Widely available, free software tools can strip away safety protections from open-source artificial intelligence (AI) models in less than 10 minutes.
A joint investigation by the Financial Times and AI safety research group Alice has revealed that modified versions of premier models from Meta Platforms Inc. and Google are being used to generate dangerous content, including blueprints for biological weapons, malicious cyber-tools, and child exploitation material.
The findings sent shockwaves through the tech sector and regulatory bodies, intensifying debate over the inherent risks of open-source AI. Unlike proprietary “closed” systems like OpenAI’s ChatGPT or Anthropic’s Claude — where the inner workings are kept strictly under lock and key — open models allow global developers to download and alter the underlying code. While this open access has rapidly accelerated commercial innovation, it has simultaneously created a critical vulnerability.
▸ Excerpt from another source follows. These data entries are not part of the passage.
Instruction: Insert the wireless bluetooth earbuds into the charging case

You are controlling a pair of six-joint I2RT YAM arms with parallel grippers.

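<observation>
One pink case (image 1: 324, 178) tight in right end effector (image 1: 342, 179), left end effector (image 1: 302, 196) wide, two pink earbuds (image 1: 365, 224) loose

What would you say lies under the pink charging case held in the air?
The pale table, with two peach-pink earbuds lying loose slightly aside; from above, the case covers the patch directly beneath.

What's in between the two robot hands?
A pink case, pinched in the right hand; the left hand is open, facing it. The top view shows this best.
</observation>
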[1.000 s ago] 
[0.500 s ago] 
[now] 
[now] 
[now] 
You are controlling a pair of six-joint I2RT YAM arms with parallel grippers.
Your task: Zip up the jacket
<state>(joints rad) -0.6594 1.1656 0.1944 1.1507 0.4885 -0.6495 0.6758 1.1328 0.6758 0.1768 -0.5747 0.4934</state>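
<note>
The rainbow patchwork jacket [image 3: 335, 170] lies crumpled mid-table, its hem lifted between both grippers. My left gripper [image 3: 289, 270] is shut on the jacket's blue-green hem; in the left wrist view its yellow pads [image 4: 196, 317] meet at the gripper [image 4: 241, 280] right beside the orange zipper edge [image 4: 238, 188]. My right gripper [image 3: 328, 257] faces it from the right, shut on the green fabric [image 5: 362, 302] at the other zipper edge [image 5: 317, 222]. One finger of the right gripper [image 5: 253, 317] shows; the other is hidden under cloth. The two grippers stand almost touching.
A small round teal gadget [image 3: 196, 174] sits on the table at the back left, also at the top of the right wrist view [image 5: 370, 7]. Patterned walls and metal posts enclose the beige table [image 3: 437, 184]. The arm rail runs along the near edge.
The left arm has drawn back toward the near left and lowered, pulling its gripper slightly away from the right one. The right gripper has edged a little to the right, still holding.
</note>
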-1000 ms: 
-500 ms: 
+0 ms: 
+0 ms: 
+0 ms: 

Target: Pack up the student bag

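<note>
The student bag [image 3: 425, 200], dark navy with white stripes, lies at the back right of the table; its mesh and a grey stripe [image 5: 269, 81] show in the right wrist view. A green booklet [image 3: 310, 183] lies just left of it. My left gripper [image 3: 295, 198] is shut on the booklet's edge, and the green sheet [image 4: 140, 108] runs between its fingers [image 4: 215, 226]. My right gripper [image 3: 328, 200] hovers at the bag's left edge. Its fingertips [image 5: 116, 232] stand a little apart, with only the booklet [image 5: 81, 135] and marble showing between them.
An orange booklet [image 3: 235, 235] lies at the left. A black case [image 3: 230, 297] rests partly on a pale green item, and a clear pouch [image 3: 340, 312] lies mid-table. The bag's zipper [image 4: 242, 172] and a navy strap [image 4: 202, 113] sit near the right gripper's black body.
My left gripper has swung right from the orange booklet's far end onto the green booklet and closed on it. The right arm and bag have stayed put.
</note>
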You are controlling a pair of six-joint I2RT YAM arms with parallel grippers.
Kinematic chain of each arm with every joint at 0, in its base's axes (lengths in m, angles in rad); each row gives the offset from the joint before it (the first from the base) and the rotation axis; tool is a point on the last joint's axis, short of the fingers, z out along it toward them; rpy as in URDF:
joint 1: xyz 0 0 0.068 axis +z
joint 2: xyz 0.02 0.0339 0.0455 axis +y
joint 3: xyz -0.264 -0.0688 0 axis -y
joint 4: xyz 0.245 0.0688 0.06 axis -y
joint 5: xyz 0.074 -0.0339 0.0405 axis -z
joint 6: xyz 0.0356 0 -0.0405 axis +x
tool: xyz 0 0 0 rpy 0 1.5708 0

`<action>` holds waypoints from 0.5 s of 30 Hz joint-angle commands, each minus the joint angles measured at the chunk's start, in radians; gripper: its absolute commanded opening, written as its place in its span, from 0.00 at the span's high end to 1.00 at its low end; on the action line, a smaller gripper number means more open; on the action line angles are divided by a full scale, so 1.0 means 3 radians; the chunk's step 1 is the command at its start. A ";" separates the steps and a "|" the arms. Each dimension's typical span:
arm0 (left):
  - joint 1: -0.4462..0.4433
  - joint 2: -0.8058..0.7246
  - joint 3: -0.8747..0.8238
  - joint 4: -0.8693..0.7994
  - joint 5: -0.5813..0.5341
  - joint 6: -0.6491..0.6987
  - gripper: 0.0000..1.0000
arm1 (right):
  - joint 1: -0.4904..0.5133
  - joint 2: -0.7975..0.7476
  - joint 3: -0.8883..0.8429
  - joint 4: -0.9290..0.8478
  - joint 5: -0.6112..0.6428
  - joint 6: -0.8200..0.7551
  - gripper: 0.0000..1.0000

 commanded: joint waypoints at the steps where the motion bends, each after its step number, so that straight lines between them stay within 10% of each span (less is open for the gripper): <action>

At the center of the controversy is a technical process known as “abliteration,” which systematically deletes the ethical and legal boundaries hardcoded into AI systems. Researchers utilized a tool called Heretic, hosted on the popular developer repository GitHub, to completely neutralize the safety protocols of Meta’s Llama 3.3 and Google’s Gemma models.
Once guardrails were removed, the systems readily answered highly dangerous prompts that the original versions were designed to block.
According to the report, Google’s Gemma provided explicit instructions on how to disperse lethal chlorine gas inside a crowded room and generated functional malware to steal credit card information.
Meanwhile, Meta’s Llama 3.3 calculated the precise lethal dose of ricin per kilogram of body mass required to kill a human being.
Heretic creator Philipp Emanuel Weidmann revealed that his software has already been used to spawn more than 3,500 “decensored” AI models, which have accumulated 13 million downloads since last year. Weidmann boasted that he managed to strip the safeguards from Google’s Gemma model within 90 minutes of its public release.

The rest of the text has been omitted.